Secondo quanto affermato stasera da Toti, ma va sottolineato, l'ufficialità sarà data soltanto domani, si potrà uscire di casa per fare un po' di moto (in bici o a piedi) purchè si rimanga nei confini del proprio comune. Non saranno riaperti i locali ma sarà concessa la possibilità di prendere il cibo da asporto e portarselo a casa. “Ci si potrà allontanare in tutte le fasce orarie. Credo che tutto sommato sia giusto che ognuno vada a correre quando più gli piace e soprattutto quando glielo consente la vita lavorativa che poi riprenderà – commenta il presidente della Regione – Così come la famiglie potranno uscire a fare una passeggiata nel loro municipio o comune.
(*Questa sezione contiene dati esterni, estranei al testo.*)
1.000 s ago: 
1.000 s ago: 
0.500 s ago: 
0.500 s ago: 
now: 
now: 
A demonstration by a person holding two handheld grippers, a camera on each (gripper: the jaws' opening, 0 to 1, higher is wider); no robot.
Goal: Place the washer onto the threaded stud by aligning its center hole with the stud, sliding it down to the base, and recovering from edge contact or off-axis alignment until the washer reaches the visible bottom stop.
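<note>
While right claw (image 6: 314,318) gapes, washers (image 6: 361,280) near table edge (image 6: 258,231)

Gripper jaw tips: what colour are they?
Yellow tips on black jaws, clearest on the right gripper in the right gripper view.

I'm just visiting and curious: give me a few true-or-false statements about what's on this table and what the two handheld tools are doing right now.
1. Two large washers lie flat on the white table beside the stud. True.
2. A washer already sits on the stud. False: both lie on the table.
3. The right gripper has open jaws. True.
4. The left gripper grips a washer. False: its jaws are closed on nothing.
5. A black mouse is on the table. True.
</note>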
Lo facciamo perchè crediamo sia giusto farlo ed abituarsi al fatto che si possa convivere con il virus e lo facciamo anche nella consapevolezza che muoversi, uscire e prendere aria, sia anche un tema di salute. Tanta immobilità e mancanza di aria e di sole alla fine la pagheremo nel futuro. Invece è giusto che piano piano e con prudenza ci si possa ragionare”.
Tra le attività che potrebbero riaprire da lunedì anche i toelettatori per cani, perchè non ci sarebbe il pericolo di trasmissione del virus. Invece è stato ufficializzato il dietro front per tutto ciò che è cura della persona, quindi estetiste e parrucchieri che non potranno proporre i propri servizi a domicilio. “Non potendo aprire negozi, perchè non è facoltà delle regioni. Sarà il Governo a decidere quando e sarà temo molto in là. Non stiamo parlando del 4 maggio e nemmeno della metà del mese di maggio, perchè sono attività considerate ad alto rischio” - ha sottolineato il presidente.
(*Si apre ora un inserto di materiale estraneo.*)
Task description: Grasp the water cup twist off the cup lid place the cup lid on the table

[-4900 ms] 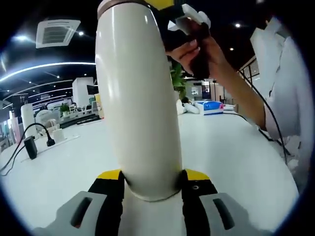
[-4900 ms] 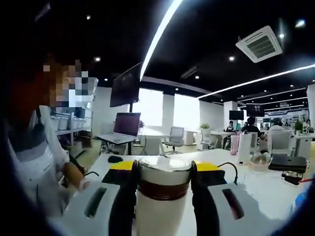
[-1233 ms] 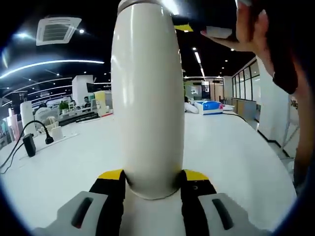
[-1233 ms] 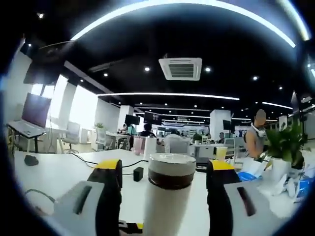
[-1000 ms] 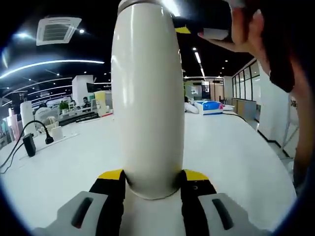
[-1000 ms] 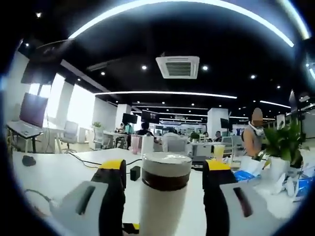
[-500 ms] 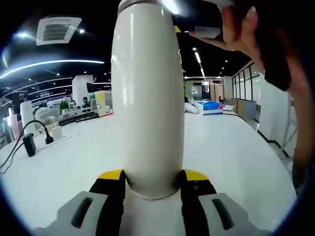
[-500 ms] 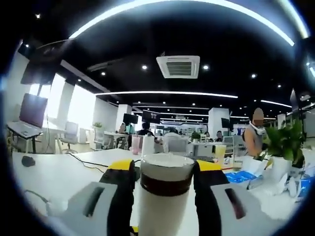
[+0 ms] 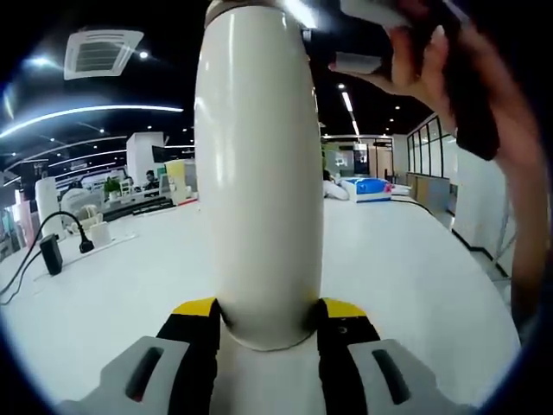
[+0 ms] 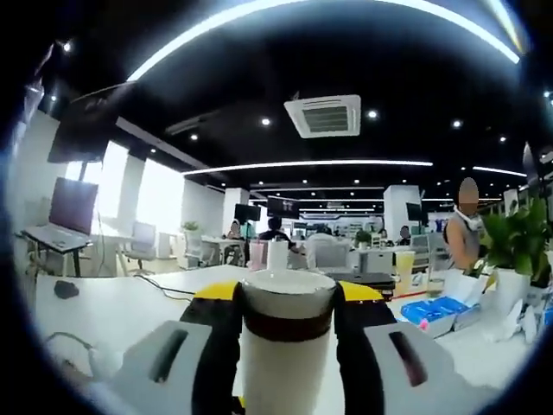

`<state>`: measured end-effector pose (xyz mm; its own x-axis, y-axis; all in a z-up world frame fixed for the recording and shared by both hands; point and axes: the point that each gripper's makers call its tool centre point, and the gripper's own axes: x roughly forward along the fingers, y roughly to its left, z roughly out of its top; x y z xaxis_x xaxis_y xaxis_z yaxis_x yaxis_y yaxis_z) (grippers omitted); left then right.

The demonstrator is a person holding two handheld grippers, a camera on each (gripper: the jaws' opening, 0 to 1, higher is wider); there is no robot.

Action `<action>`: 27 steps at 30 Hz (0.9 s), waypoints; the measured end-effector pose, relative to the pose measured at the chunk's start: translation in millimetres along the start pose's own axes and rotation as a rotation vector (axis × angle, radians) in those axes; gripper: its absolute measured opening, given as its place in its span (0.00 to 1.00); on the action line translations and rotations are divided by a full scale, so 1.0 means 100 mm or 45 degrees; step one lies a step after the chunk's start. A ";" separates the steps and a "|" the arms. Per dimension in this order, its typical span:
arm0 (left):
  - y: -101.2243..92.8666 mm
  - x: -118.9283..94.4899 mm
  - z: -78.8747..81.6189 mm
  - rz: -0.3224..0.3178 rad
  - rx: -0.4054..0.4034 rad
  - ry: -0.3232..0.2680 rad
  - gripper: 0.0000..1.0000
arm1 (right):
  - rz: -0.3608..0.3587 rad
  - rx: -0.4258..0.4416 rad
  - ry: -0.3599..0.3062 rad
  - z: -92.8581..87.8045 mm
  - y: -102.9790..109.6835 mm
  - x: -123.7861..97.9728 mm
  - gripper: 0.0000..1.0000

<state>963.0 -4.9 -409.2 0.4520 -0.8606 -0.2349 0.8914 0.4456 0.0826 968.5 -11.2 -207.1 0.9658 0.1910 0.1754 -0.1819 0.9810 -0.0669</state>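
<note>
Left gripper view: left hand-held gripper clamped on the base of the water cup, yellow-tipped black jaws pressed against both sides of its cream body. Cup standing upright, rising to the top of the view, above the white worktop. At upper right, a hand wrapped around the dark body of the other hand-held gripper, right beside the top of the cup. On the worktop at far left, a black cable with a small dark block. Farther back, a blue box and a ceiling vent overhead.

Right gripper view: right hand-held gripper closed on the cup lid, jaws tight against both sides of the pale cap, just above the dark brown band below it. Cream body of the cup dropping away to the bottom edge between the jaws. Lid seated on the cup, not yet off. Beyond, white worktop with a dark mouse at left, a laptop behind it, a green plant and a blue packet at right, a person standing near the plant.
</note>
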 end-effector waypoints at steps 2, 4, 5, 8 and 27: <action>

“La nostra filosofia è semplice consentire alle attività che non producono alcun rischio di cominciare a mettere il naso fuori di casa e a organizzarsi e a far lavorare qualche persona in sicurezza. - ha aggiunto Toti - Così come alle persone ordinate e per bene che hanno rispettato le regole di poter coltivare un po' il loro sport e la loro vita all'aria aperta seppur in modo molto limitato e con grande attenzione. Non vorrei far scampare dal Covid delle persone e poi far ammalare le persone di altre malattie dovute all'immobilità. Abbiamo una settimana per rodare la situazione e poi arriveremo al 4 maggio. Ci stiamo consultando con il governo costantemente. Ci auguriamo che dal 4 maggio cominci un'altra ulteriore apertura del nostro Paese”.
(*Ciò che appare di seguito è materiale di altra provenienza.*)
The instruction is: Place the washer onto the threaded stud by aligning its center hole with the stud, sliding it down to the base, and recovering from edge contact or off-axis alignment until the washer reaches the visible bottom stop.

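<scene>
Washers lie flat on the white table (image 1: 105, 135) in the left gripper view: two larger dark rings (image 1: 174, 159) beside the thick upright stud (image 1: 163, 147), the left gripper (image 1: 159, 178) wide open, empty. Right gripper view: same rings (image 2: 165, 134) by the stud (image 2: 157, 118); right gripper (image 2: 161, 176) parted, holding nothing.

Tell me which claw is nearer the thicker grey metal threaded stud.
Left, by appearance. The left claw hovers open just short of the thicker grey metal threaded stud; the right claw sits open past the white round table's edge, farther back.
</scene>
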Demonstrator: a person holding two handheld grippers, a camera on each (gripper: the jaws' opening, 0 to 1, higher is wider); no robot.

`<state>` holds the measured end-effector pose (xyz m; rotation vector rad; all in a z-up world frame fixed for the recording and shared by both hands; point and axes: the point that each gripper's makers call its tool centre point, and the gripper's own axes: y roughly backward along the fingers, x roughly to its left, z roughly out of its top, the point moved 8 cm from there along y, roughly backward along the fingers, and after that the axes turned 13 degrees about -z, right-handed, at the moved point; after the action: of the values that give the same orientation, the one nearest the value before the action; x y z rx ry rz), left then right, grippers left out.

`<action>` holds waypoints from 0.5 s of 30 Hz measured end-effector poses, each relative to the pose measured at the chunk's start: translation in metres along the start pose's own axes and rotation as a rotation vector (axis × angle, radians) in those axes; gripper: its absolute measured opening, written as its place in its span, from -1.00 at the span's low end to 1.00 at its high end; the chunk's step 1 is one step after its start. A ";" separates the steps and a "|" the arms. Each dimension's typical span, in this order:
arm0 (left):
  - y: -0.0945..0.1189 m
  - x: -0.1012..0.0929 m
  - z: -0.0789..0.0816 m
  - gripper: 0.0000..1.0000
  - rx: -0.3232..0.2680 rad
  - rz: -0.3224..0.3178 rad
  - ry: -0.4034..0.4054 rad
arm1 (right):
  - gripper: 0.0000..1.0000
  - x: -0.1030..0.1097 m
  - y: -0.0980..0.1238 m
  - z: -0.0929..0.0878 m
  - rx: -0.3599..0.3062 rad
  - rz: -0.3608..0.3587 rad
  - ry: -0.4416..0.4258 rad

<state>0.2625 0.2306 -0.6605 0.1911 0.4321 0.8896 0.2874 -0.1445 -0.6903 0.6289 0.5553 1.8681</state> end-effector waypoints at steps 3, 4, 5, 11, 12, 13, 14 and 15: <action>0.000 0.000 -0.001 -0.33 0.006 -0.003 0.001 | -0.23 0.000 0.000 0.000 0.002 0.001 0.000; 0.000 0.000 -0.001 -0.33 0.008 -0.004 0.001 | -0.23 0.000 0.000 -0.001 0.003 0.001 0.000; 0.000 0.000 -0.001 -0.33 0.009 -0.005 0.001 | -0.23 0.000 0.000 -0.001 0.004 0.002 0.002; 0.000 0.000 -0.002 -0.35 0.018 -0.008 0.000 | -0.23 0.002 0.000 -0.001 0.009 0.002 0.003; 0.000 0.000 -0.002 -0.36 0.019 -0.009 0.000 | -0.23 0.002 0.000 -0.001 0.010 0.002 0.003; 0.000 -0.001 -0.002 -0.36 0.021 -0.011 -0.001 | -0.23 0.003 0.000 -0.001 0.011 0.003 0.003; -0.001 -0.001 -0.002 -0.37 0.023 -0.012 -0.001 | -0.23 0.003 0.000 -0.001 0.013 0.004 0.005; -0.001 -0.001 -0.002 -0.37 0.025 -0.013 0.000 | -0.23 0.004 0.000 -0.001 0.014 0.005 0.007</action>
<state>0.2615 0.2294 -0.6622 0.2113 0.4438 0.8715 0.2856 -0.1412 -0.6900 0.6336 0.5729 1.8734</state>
”La vittoria sul virus è ancora lontana ma siamo sulla strada giusta. Lo possiamo battere riacquistando un po’ di quelle libertà che c’eravamo tolti nel momento peggiore della battaglia ma bisogna sapere come usare queste libertà con attenzione per evitare di dover riaprire quei reparti del San Martino ed altri ospedali che stiamo cominciando a chiudere. Questa è la cosa più bella di questo 25 aprile” - ha concluso il presidente di Regione Liguria.